Operating loss, excluding non-recurring costs, of £1.1 million (2007: profit £2.1 million)

Loss before tax of £2,870,000 (2007 profit: £254,000)

The Directors do not intend to propose the payment of a final dividend for the year. (2007: 1.1p per share)

Brick volumes maintained compared to the previous year

Landfill division performed strongly in the period, achieving revenue of £652,000 (2007: £734,000)

Restoration of initial 16 acres of land at Telford now completed

Net assets of £31.0 million (2007: £44.6 million)

Impairment charge of £10.5 million net of deferred tax, applied in relation to the £44.6 million carrying value of the Group's freehold land and buildings (Assets valued at December 2007 by Gerald Eve at £48.9 million )

Full review of all areas of operations and restructuring completed

Further strengthening of Operating Board

Overall, taking account of seasonal trends, sales have been satisfactory for period to date

Commenting on the results, Eric Gadsden, Chairman, said: "Our market and asset position is strong and we have an experienced management team in place. Even in the present economic circumstances we believe we are well placed and ambitious to take advantage of opportunities to grow the business.

"In the present conditions there will be unprecedented opportunity to apply our integrated business model to expand. We continue to consider an appropriate structure to enable this to happen. Conditions will continue to be challenging until the credit markets stabilise but those companies that can maintain their position will prosper in the future."

For further information:

Michelmersh Brick Holdings plc:

Martin Warner, Chief Executive

Craig Robinson, Finance Director

01952 265 365

Charles Stanley Securities, Nominated Adviser:

Russell Cook

020 7149 6000

Tavistock Communications:

Jeremy Carey/Gemma Bradley

020 7920 3150

Chairman's Statement

I am pleased to report our results for 2008, a very challenging year for the Michelmersh Group but a year in which, despite such challenges, revenue has been maintained and the Group has repositioned itself in order to best align itself with its niche markets.

Despite the turbulent economic conditions, the Group achieved higher revenues in 2008, up 1% on the previous 12 months, although revenues in the second half fell by 4.0% compared with the same period for 2007. In addition, gross margins continued to decline in the second half, down from 20.9% in the first six months to 11.0% in the six months to December 2008, primarily as a result of the volatile and generally higher energy costs. The Group has implemented a comprehensive review of production levels and costs across each of our plants in light of these changing market conditions. Brick production at these plants has been reduced, our product range reviewed and, regretfully, manning reduced to match these levels.

At the same time we have seen increases in rates and profitability of our landfill activities, although overall land fill volumes have declined through 2008.
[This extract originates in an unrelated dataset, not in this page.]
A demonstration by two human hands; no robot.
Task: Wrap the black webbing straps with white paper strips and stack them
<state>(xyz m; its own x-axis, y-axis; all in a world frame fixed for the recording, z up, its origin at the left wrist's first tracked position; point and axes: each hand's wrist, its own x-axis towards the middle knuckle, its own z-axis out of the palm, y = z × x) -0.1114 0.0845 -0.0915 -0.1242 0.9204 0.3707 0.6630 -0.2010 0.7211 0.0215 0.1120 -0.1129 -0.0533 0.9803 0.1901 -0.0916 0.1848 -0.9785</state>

Whilst progress on obtaining detailed planning approval on the initial 16 acres of our land at Telford has taken longer than anticipated, due to negotiations with the local authority over S106 obligations to reflect current market conditions, we continue to be confident of a satisfactory outcome, and anticipate that a further announcement will be made shortly. 

Financial Highlights

Turnover for the year amounted to £24.2 million (2007: £24.0 million) and operating losses for the year totalled £1.8 million compared to the loss in 2007 of £0.5 million, excluding the profit on the sale of Baggeridge Brick shares. The operating loss for 2008 includes the impact of temporarily ceasing production for three weeks from early December at three production units which has enabled the Group to manage stock levels against demand, and also mitigate the impact of increased fuel costs particularly during the winter months. Production at each of these plants resumed in January. Sales have remained satisfactory and stock levels are at around normal levels.

Administrative expenses, including redundancy costs of £142,000 and bad debts of £563,000, totalled £5.9 million (2007 £6.2 million). The operating loss, excluding non-recurring costs, was £1.1 million (2007: loss £0.5 million).

Bad debts arose from certain long standing customers, as a result of trading problems and the adverse impact of the withdrawal of credit insurance. We have now reviewed our already tight credit procedures and look through our distributors to their ultimate customers when assessing risk. 

The Group retains a strong balance sheet with net assets at 31 December 2008 of £31.0 million (2007: £44.6 million). The decline reflects an impairment charge of £10.5 million, net of deferred tax, in relation to the carrying value of the Group's freehold land and buildings.

Dividend

In light of the current uncertain economic conditions it is the Board's view that all cash generated should be retained within the business and therefore the Board is not recommending payment of a final dividend for the year (2007: 1.1p per share). However, the Board intends to return to a policy of progressive dividend payments as soon as market conditions permit.

People

We have strengthened our management team in the period with the appointment of Mike Thomas, announced in October 2008. Mike is a manufacturing expert with considerable experience in creating and executing profitable change in a diverse range of international operations. He is driving the review of our product range, manufacturing costs and sales effort and we are already seeing positive results from this process.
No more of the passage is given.